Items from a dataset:

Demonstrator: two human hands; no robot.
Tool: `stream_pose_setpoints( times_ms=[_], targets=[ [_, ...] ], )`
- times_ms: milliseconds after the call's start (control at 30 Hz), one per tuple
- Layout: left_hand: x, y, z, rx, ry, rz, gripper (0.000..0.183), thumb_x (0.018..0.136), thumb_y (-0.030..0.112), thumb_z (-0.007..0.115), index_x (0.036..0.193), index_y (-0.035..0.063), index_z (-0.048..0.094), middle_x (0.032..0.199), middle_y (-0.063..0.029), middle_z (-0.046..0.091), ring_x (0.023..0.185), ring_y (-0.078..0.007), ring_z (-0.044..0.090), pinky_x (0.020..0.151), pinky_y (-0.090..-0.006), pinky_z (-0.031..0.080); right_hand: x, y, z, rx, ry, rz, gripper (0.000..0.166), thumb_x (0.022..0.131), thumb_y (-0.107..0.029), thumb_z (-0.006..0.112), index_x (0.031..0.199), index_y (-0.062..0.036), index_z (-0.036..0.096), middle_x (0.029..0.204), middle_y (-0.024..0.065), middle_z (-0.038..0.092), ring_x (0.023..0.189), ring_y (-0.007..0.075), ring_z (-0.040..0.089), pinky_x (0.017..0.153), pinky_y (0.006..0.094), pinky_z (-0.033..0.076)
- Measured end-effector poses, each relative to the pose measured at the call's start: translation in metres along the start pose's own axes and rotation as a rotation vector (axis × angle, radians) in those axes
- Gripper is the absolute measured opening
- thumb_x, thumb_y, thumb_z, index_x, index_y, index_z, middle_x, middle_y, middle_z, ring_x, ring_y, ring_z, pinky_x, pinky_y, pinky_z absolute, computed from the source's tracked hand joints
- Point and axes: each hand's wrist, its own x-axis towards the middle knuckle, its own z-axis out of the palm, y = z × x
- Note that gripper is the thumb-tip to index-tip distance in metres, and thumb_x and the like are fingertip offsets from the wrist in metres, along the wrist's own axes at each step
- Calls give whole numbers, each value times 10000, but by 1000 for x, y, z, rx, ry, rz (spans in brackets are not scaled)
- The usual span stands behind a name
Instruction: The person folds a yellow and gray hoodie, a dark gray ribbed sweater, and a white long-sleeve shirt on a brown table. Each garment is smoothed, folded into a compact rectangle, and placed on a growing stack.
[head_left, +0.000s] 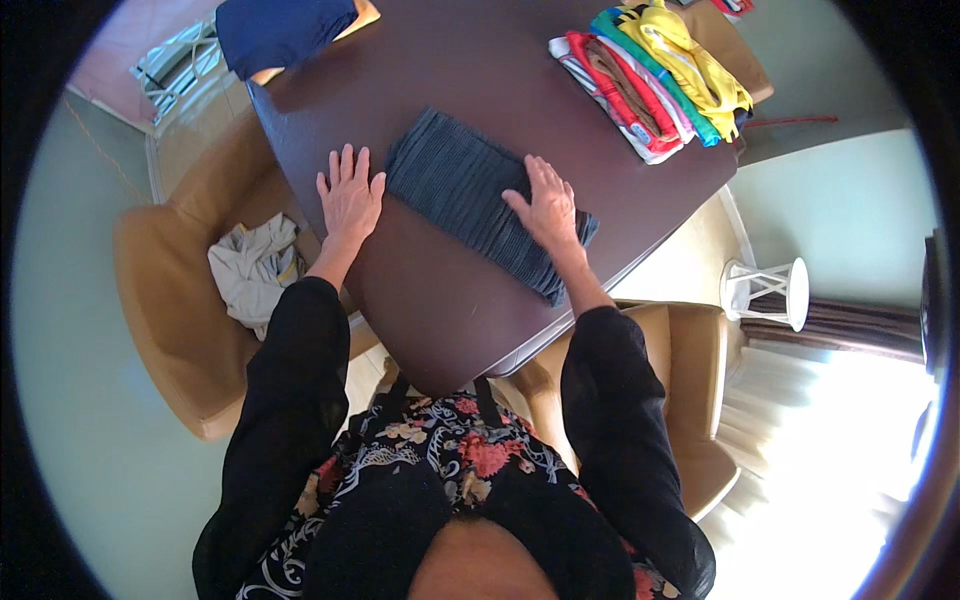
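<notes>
A folded dark blue-grey striped cloth (465, 199) lies flat and slanted on the dark brown table (420, 270). My left hand (350, 199) rests palm down on the tabletop just left of the cloth, fingers spread, holding nothing. My right hand (547, 206) lies on the right part of the cloth, its thumb apart from the fingers; it presses on the fabric without a visible grasp. The cloth's right end shows beyond and below that hand.
A stack of folded colourful clothes (645, 90) sits at the table's far right. Dark blue fabric (285, 30) lies at the far left corner. A tan chair (172, 300) at left holds a light grey garment (255, 270); another tan chair (686, 375) stands at right.
</notes>
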Motion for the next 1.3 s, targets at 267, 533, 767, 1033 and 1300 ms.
stream_pose_setpoints(
  times_ms=[267,533,767,1033,1300],
  targets=[
    [2,14,-14,38,-7,29,488,927,360,422,1355,128,398,1450,-96,321,1359,-294,245,1076,-512,199,40,6,-13,-20,-348,126,711,633,-463,752,1183,-58,556,1086,182,624,1039,345,589,867,435,478],
    [4,10,1,56,7,-1,497,932,353,422,1375,133,383,1467,-99,299,1377,-296,218,1088,-522,173,66,21,-11,211,-653,263,825,545,-444,783,1203,-1,558,1127,210,610,1064,346,579,907,401,458],
    [3,13,-18,45,10,-3,495,908,337,476,1351,127,408,1454,-97,321,1367,-295,235,1074,-512,199,67,16,-24,537,-835,339,819,576,-408,773,1204,66,546,1153,225,595,1092,332,561,912,368,440],
    [0,8,-14,-30,-3,-23,496,927,356,462,1365,137,390,1464,-99,297,1374,-284,219,1102,-491,158,38,8,-23,1072,-956,708,748,627,-195,802,1219,112,463,1105,208,599,983,296,599,913,369,456],
    [-2,6,-13,-32,51,-32,481,919,328,488,1351,131,411,1451,-108,322,1359,-298,256,1088,-505,188,29,-5,-24,1265,-1088,773,798,645,-183,805,1258,101,380,1181,220,547,1078,312,553,949,407,448]
  ],
)
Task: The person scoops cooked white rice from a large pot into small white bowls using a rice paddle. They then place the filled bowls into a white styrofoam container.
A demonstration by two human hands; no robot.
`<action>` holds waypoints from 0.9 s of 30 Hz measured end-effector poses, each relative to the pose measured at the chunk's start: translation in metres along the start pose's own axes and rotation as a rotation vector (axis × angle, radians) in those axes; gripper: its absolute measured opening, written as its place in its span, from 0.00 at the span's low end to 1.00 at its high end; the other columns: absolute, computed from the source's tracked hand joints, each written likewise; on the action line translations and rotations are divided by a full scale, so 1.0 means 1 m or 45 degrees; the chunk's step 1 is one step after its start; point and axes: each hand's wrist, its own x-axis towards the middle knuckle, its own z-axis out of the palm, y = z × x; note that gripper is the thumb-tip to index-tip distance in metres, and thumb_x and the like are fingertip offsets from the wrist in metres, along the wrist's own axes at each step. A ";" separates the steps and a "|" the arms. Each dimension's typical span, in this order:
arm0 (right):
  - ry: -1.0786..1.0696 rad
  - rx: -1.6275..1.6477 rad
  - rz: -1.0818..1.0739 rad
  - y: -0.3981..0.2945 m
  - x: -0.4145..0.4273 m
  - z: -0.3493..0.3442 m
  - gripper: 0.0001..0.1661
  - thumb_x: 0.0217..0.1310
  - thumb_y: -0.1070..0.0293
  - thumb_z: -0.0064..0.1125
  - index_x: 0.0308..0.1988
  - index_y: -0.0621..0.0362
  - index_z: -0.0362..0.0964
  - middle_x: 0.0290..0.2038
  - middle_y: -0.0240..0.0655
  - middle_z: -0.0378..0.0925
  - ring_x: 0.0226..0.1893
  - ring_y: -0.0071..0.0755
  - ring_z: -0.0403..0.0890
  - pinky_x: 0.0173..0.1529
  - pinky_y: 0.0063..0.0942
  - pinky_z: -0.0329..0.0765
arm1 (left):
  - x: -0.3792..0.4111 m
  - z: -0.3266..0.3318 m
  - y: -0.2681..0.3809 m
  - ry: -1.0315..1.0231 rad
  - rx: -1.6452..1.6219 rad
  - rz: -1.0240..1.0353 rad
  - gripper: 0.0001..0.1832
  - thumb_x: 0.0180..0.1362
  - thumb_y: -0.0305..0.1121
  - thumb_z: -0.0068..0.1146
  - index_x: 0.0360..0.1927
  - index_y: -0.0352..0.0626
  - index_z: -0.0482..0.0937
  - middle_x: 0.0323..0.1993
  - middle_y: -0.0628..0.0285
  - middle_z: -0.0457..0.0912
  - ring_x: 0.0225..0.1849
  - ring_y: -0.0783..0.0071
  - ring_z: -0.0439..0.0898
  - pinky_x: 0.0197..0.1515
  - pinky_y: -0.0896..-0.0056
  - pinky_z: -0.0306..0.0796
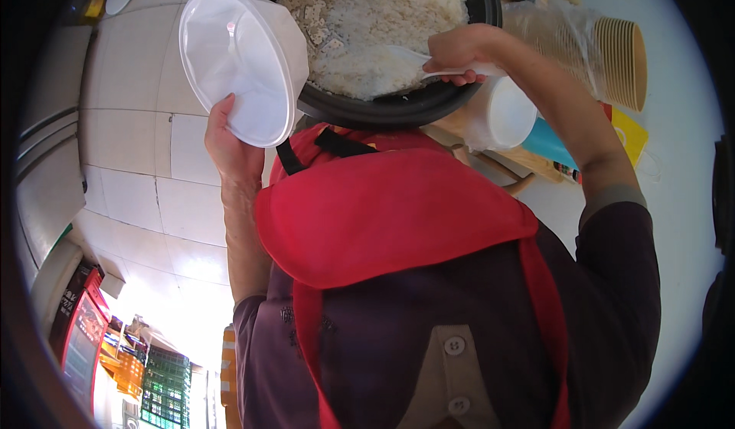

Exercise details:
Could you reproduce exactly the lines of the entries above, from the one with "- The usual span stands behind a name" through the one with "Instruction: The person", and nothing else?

Solution for this problem:
- The usual span stands behind a name
Instruction: The person folds a yellow and gray hoodie, a dark gray ribbed sweater, and a white long-sleeve shirt on a brown table. Each garment is smoothed, folded into a compact rectangle, and placed on a growing stack.

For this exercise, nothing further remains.